As the results of both 10 and 5% Ni–SiO2 were similar, only the 10% Ni–SiO2 (Cat A) results are discussed. The examination of IR spectra of 5 and 10% Ni loaded SiO2 showed band at 1100 cm−1 (asymmetrical Si–O–Si) due to formation of silicates [12]. The vibrational stretching frequency of the hydrogen atom in the hydroxide catalysts, 5 and 10% Ni–SiO2 (Cat A) appears at 3422 cm−1 indicating it has ordered cation distribution [14,15,16]. In the IR results of 10% Ni–SiO2, the strong and intense absorption band between 1078 and 1050 cm−1 showed the presence of Si–O–Ni bonds. This Ni active species in association with silica is responsible for the activation of sodium borohydride with the evolution of hydrogen with immediate formation of nickel boride species.
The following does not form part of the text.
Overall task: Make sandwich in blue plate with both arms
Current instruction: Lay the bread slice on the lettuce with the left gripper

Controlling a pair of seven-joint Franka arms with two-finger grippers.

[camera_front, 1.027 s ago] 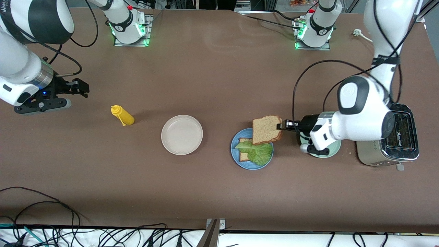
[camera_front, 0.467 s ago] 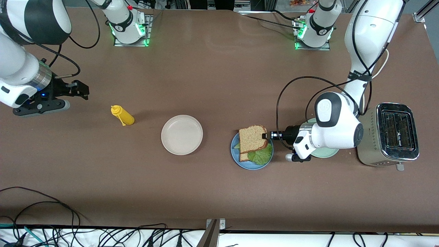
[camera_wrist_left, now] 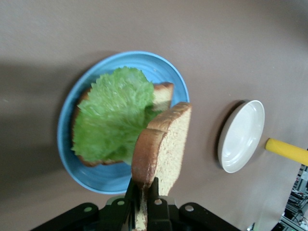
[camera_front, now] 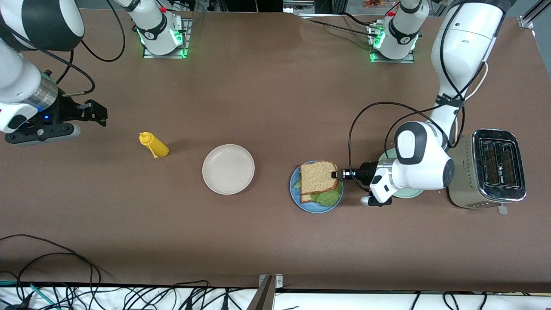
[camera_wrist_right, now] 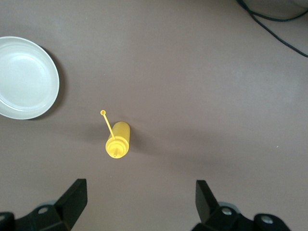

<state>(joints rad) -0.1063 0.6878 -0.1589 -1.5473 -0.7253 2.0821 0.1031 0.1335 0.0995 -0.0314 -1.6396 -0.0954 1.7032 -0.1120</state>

These results conclusively demonstrate that 10% Ni-silica catalyst is ideally suited for selective nickel boride silica initiated reduction of nitro aromatics to aromatic amines with good conversion and high selectivity [11, 12].
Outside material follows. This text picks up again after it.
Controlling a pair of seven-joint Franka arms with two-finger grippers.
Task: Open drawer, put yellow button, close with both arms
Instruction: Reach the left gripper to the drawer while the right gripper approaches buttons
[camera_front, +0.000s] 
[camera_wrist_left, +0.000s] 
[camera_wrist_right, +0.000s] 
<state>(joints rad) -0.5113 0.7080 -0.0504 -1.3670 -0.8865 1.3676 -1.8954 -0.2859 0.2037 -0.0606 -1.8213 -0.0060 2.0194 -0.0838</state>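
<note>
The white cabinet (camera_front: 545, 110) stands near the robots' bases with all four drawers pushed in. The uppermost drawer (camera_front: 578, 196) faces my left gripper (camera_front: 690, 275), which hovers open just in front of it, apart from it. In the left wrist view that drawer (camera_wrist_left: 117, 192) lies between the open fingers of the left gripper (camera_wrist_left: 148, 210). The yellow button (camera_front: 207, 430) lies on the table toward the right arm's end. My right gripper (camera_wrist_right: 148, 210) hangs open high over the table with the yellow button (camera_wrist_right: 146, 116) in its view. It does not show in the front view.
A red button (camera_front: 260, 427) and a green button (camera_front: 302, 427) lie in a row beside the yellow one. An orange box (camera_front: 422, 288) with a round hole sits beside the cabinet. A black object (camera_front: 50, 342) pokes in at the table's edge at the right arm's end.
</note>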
21.4.7 FT-IR Spectroscopy of Pd(II)-MCM-41 (Cat B)

The IR spectra of the ligand and the complex showed silylpropyl amine bands. The complex showed an additional band at 356 cm−1 indicating the presence of terminal Pd-Cl [12]. Pd content of the catalysts was determined by plasma analysis (1.99%).
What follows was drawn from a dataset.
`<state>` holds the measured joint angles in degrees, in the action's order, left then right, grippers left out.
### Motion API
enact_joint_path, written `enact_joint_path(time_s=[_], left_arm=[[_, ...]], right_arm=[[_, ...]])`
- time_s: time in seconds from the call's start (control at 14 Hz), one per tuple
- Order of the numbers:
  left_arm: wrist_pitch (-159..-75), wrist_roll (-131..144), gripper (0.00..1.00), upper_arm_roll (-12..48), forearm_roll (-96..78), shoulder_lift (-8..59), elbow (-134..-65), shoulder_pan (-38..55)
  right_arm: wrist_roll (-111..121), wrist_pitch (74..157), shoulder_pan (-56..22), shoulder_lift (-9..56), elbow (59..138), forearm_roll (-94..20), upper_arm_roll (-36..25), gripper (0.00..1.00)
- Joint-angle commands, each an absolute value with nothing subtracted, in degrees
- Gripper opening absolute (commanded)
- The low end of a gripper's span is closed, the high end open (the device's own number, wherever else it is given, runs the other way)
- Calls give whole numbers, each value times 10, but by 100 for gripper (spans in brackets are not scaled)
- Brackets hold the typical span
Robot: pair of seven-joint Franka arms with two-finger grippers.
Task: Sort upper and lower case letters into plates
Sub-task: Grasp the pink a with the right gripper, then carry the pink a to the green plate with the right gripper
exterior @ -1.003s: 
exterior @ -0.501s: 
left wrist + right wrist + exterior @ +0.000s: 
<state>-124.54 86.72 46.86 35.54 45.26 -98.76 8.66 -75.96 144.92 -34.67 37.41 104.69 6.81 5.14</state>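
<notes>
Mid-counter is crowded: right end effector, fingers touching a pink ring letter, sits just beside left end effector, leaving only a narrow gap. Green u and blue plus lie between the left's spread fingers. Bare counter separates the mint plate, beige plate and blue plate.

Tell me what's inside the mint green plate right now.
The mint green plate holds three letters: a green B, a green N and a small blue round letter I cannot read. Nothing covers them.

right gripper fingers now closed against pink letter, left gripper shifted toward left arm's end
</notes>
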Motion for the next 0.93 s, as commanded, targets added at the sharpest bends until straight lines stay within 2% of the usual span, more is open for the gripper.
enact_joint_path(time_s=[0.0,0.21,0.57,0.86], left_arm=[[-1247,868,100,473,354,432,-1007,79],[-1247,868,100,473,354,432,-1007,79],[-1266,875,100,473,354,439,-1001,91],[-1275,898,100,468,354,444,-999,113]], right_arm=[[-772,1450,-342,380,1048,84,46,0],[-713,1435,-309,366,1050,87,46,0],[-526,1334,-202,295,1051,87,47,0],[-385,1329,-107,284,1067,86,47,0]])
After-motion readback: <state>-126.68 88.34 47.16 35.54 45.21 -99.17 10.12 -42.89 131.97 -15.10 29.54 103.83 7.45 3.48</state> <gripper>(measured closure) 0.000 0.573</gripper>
21.4.8 Chemisorption of Ni Silica Catalysts

The absence of carbon monoxide adsorption when helium was used as the carrier was amazing in the light of the TPR experiments and a range of other physical techniques which indicated the presence of nickel metal. Catalysts were reduced in dihydrogen/dinitrogen conditions. The samples were heated to 723 K well above the maximum rate of hydrogen abstraction observed and the catalysts were held at this temperature until no further hydrogen uptake was observed. The reason for the absence of carbon monoxide adsorptive capacity was confirmed as the carbon dioxide chemisorption was due to the presence of surface oxygen [11, 12]. These results suggest that the removal of monolayer and sub-monolayer levels of oxygen from nickel catalysts is kinetically slow and that in the absence of a reducing atmosphere will block the surface to carbon monoxide adsorption. Interestingly the use of di-hydrogen as a carrier gas was sufficient to allow adsorption of carbon monoxide. No evidence was obtained to suggest that the di-hydrogen removed the surface oxygen at 298 K. Two explanations can be advanced although neither is entirely acceptable. If the oxygen was randomly distributed over the surface under helium and the action of di-hydrogen was to cause agglomeration into islands then a significant proportion of the adsorptive capacity could be reclaimed. Alternatively if the surface oxygen was to diffuse into the bulk or be re-dispersed throughout the crystallite, then adsorptive capacity would also be regained.

21.5 Conclusions

Ni–B–SiO2 (Cat A) are found to be super active catalysts compared to Pd(II)-MCM-41 (Cat B) for reduction reactions. Various functional groups attached to aromatic substrates were reduced with Ni B silica (Cat A) where nickel boride species are formed in situ when Ni is reacted with NaBH4 for reduction of aromatic substrates at low temperature with high conversion, and 100% selectivity. Characterization of Ni–SiO2 catalyst by XRD, FT-IR, UV diffusion, SEM, chemisorption studies, particle size and moisture content, confirms the crystallinity of nickel incorporated on silica. 15% nickel on silica is found to be inactive for reduction reactions from XRD and SEM studies which confirm that excess nickel reduces the activity of the catalysts. A variety of functional groups attached to aromatics such as p-nitrophenol, nitrobenzene, benzaldehyde, benzene, bromobenzene, phenol, 4-bromobenzaldehyde are reduced at 0–5 °C by 5 and 10% Ni–SiO2 to their respective products with maximum conversion and 100% selectivity while Pd(II)-MCM-41 (Cat B) reduces nitro aromatics at room temperature and aromatic alkyl halides, 4-bromobenzaldehyde, aromatic substituted azides such as benzyl azide to corresponding amines. The characterization of 5 and 10% Ni–SiO2 (Cat A) and the results demonstrate that they are super active catalysts compared to Pd(II)-MCM-41 (Cat B) for reduction reactions, in terms of reusability, atom economy, environmentally friendly and applicability for large scale reactions which excludes harsh reaction conditions and use of additives.